* ABOUT THIS EXERCISE
Transcription, pictures excluded: write out the data below exactly.

- - -

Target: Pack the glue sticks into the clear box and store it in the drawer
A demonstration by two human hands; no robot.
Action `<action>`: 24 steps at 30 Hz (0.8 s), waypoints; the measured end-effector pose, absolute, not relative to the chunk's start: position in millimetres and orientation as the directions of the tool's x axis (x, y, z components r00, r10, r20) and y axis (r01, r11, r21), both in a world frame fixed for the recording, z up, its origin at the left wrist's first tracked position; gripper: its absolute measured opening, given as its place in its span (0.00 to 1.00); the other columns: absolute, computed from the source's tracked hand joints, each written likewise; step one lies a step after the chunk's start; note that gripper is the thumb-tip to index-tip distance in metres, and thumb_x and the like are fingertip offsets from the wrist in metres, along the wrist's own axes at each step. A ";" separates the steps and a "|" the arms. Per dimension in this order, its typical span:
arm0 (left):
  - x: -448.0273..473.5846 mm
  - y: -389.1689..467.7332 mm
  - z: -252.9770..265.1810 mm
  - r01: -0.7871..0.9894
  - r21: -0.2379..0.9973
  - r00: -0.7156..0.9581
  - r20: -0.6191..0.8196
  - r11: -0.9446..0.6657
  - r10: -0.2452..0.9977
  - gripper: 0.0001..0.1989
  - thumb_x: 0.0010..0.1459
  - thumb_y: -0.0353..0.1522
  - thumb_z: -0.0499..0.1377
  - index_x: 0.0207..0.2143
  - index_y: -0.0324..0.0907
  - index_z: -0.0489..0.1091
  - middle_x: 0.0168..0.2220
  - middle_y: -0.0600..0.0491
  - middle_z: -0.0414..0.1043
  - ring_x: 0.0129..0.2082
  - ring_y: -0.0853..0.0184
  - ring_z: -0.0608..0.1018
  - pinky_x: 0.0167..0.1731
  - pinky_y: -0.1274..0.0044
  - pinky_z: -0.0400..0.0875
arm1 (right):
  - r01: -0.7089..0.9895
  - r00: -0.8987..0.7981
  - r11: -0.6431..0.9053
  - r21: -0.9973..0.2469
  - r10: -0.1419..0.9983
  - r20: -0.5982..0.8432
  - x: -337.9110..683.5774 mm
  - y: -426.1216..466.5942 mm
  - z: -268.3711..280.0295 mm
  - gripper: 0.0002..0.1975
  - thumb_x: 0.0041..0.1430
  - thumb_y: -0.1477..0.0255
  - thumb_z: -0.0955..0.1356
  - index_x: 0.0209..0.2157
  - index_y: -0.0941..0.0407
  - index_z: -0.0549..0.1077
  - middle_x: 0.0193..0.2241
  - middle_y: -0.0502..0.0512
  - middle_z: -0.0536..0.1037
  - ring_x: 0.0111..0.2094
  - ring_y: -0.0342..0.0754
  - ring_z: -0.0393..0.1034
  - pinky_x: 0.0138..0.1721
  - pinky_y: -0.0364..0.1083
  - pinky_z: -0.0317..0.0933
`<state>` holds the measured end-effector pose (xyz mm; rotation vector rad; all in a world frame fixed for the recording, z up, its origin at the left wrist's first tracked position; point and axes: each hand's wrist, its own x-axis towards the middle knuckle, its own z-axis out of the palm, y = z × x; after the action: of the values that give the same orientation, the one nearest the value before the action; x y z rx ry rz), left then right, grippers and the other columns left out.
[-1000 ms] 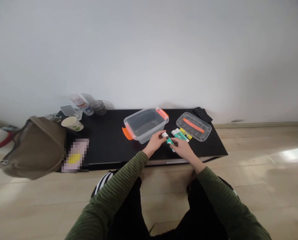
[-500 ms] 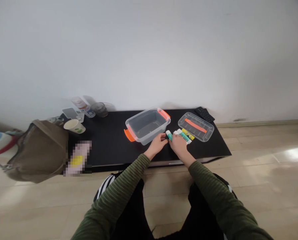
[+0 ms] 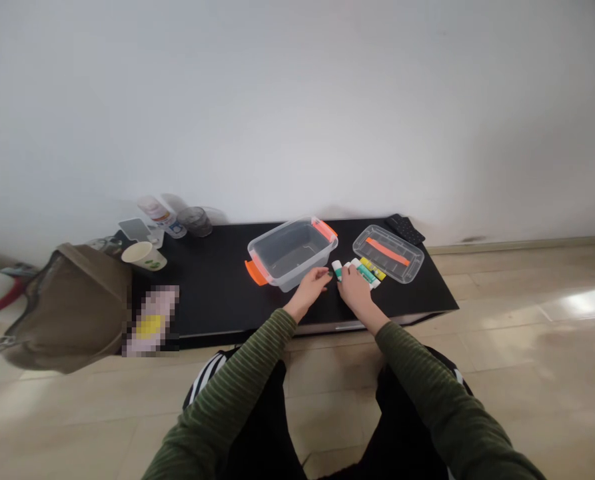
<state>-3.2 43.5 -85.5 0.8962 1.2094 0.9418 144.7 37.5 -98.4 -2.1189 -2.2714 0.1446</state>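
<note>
My right hand [image 3: 356, 289] bends over a row of several glue sticks [image 3: 364, 273] on the black table. Its fingertips close on the leftmost glue stick [image 3: 338, 270], green with a white end; its lower part is hidden by the fingers. My left hand [image 3: 313, 287] hovers just left of that stick, fingers stretched and thumb apart, with nothing visible in it. Behind the left hand stands a clear plastic box [image 3: 292, 279] with orange latches, its top uncovered. Its clear lid [image 3: 411, 272], with an orange handle, lies beyond the glue sticks on the right.
On the black table [image 3: 207, 293], the left side holds a paper cup [image 3: 142, 257], a dark glass [image 3: 196, 222], a spray can [image 3: 161, 215] and a brown bag [image 3: 72, 307]. A black patterned object [image 3: 405, 229] lies at the back right. The wall [image 3: 297, 120] rises behind.
The leftmost glue stick stands slightly more upright in the picture, still at my right fingertips. My left hand stays close by, its fingers a little straighter. The whole view has shifted slightly.
</note>
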 end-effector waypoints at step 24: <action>-25.5 -17.0 -47.1 -0.282 0.760 0.455 -0.432 0.586 0.779 0.31 0.61 0.57 0.50 0.42 0.40 0.74 0.41 0.39 0.78 0.39 0.58 0.81 0.39 0.68 0.75 | 0.803 0.157 -0.119 -0.584 0.987 0.014 201.4 20.3 -61.9 0.16 0.61 0.61 0.65 0.41 0.57 0.78 0.32 0.55 0.80 0.36 0.51 0.75 0.38 0.45 0.62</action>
<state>-25.5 -17.0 -47.1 0.6650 0.8629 0.7172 201.4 20.3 -61.9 -1.9801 -1.6978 0.5312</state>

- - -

* ANSWER SPACE
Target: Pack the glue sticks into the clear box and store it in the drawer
A demonstration by two human hands; no robot.
Action `<action>`: 24 steps at 30 Hz (0.8 s), waypoints; the measured end-effector pose, absolute, not relative to the chunk's start: position in millimetres and orientation as the directions of the tool's x axis (x, y, z components r00, r10, r20) and y axis (r01, r11, r21), both in a world frame fixed for the recording, z up, its origin at the left wrist's first tracked position; gripper: its absolute measured opening, given as its place in its span (0.00 to 1.00); the other columns: absolute, computed from the source's tracked hand joints, each written likewise; step one lies a step after the chunk's start; note that gripper is the thumb-tip to index-tip distance in metres, and thumb_x and the like are fingertip offsets from the wrist in metres, along the wrist's own axes at each step. A ";" separates the steps and a "|" the arms. Per dimension in this order, its typical span:
arm0 (left):
  - x: -448.0273..473.5846 mm
  - y: -389.1689..467.7332 mm
  - z: -252.9770..265.1810 mm
  - r01: -0.7871..0.9894
  - r21: -0.2379..0.9973
  - r00: -0.7156..0.9581
  - r20: -0.6191..0.8196
  - r11: -0.9446..0.6657
  - r10: -0.2452..0.9977
  - gripper: 0.0001..0.1989
  - thumb_x: 0.0010..0.1459
  - thumb_y: -0.0353..0.1522
  - thumb_z: -0.0499..0.1377
  - index_x: 0.0207..0.2143
  - index_y: -0.0324..0.0907
  - index_z: -0.0489..0.1091
  - middle_x: 0.0168..0.2220
  - middle_y: -0.0600..0.0491
  - middle_z: -0.0414..0.1043
  - ring_x: 0.0129..0.2082
  - ring_y: -0.0853..0.0184
  - ring_z: -0.0608..0.1018
  - pinky_x: 0.0167..0.1731
  - pinky_y: -0.1274..0.0044
  - pinky_z: -0.0400..0.0875
arm1 (right):
  - r01: -0.7089..0.9895
  - r00: -0.8987..0.7981
  - r11: -0.6431..0.9053
  - r21: -0.9973..0.2469
  - r10: -0.1419..0.9983
  - r20: -0.5982..0.8432
  - x: -337.9110..683.5774 mm
  - y: -426.1216..466.5942 mm
  - z: -268.3711..280.0295 mm
  - gripper: 0.0002..0.1975
  - thumb_x: 0.0041..0.1430
  - thumb_y: -0.1477..0.0255
  - thumb_z: -0.0955..0.1356
  - index_x: 0.0209..0.2157
  - index_y: -0.0941..0.0407
  - index_z: -0.0549..0.1077
  - middle_x: 0.0193..0.2241
  - middle_y: -0.0502..0.0512
  - middle_z: -0.0536..0.1037
  - ring_x: 0.0111..0.2094
  - ring_y: -0.0342..0.0754
  - ring_z: -0.0393..0.1034
  - pinky_x: 0.0138..0.1721
  - pinky_y: -0.0364..0.1083
  - pinky_z: -0.0317..0.0933
`<state>` holds the measured end-effector pose (xyz mm; rotation vector rad; all in a world frame fixed for the recording, z up, its origin at the left wrist's first tracked position; point and axes: each hand's wrist, its own x-axis towards the middle knuckle, its own z-axis out of the palm, y = z × x; after the action: of the values that give the same orientation, the one nearest the value before the action; x y z rx ry rz), left then right, grippers and the other columns left out.
[-1000 ms] 
[-500 ms] 
[+0 ms] 
<state>-3.2 43.5 -85.5 0.8962 1.2094 0.9418 144.7 37.5 -98.4 -2.1189 -2.2714 0.1446</state>
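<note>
My right hand [image 3: 356, 289] bends over a row of several glue sticks [image 3: 364, 273] on the black table. Its fingertips close on the leftmost glue stick [image 3: 338, 270], green with a white end; its lower part is hidden by the fingers. My left hand [image 3: 313, 287] hovers just left of that stick, fingers stretched and thumb apart, with nothing visible in it. Behind the left hand stands a clear plastic box [image 3: 292, 279] with orange latches, its top uncovered. Its clear lid [image 3: 411, 272], with an orange handle, lies beyond the glue sticks on the right.
On the black table [image 3: 207, 293], the left side holds a paper cup [image 3: 142, 257], a dark glass [image 3: 196, 222], a spray can [image 3: 161, 215] and a brown bag [image 3: 72, 307]. A black patterned object [image 3: 405, 229] lies at the back right. The wall [image 3: 297, 120] rises behind.
The leftmost glue stick stands slightly more upright in the picture, still at my right fingertips. My left hand stays close by, its fingers a little straighter. The whole view has shifted slightly.
</note>
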 end-effector waypoints at step 24: <action>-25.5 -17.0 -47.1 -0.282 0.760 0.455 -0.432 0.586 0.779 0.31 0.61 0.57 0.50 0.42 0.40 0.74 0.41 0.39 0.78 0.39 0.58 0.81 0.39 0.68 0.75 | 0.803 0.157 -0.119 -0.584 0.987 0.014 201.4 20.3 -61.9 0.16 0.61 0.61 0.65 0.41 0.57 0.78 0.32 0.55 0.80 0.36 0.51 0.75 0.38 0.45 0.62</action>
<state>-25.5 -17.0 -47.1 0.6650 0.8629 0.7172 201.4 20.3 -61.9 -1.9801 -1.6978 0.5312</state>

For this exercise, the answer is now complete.